- WHAT NEEDS TO BE DONE
Copy the lines of the data below exactly, starting at the first and stopping after the line that contains "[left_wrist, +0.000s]"; include no pictures.
[[ INPUT DATA open ]]
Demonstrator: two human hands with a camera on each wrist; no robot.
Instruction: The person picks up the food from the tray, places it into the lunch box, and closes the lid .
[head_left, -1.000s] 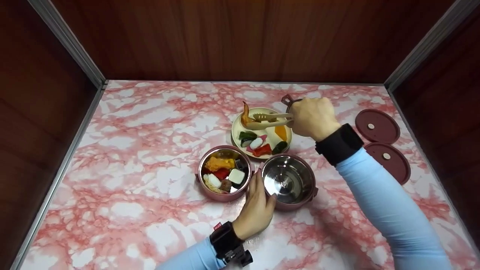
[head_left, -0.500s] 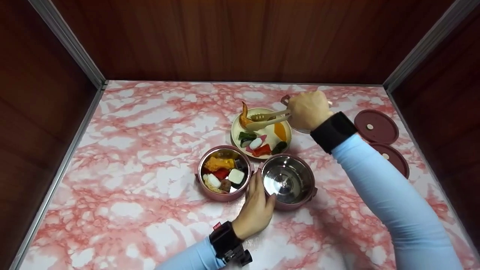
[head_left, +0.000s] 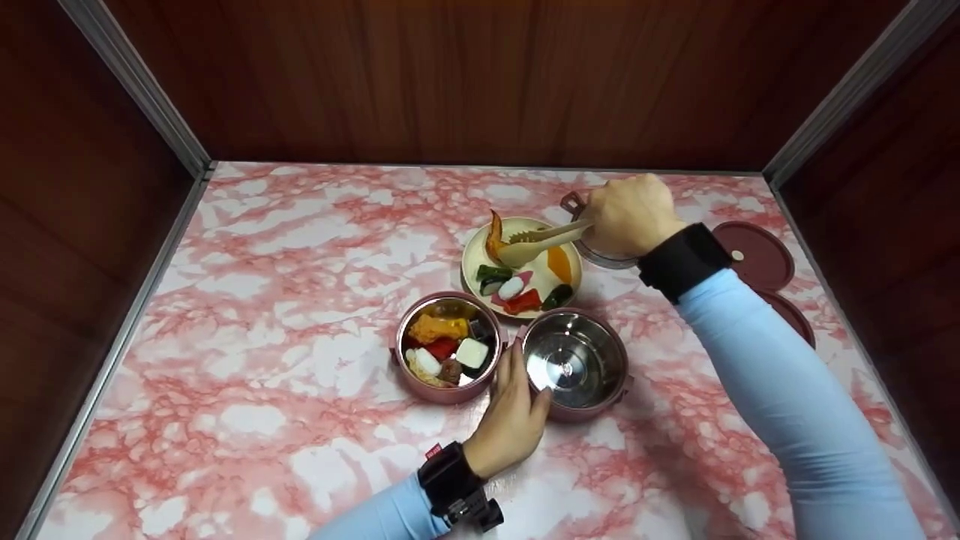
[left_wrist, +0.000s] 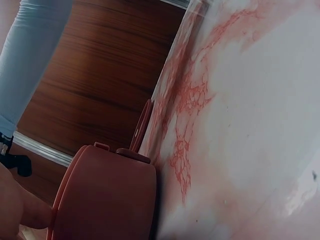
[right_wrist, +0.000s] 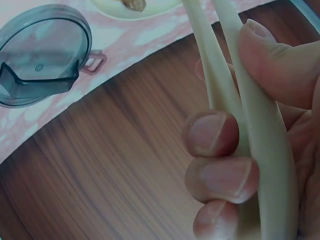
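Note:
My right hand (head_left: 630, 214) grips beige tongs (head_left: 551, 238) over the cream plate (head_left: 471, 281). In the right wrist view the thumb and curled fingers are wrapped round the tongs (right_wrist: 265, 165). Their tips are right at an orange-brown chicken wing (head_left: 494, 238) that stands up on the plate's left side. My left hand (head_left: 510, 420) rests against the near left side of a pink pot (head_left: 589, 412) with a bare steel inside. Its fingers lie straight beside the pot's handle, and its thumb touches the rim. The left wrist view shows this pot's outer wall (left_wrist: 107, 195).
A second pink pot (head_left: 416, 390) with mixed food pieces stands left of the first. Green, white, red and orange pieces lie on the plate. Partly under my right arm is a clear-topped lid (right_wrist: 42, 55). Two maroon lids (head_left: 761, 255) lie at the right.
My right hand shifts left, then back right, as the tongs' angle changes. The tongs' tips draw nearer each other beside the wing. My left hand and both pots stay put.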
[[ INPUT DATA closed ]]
- EXPECTED ANSWER
Demonstrator: two human hands with a camera on each wrist; no robot.
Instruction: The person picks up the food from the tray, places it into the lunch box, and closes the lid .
[head_left, -1.000s] 
[head_left, -0.500s] 
[head_left, +0.000s] 
[left_wrist, +0.000s] 

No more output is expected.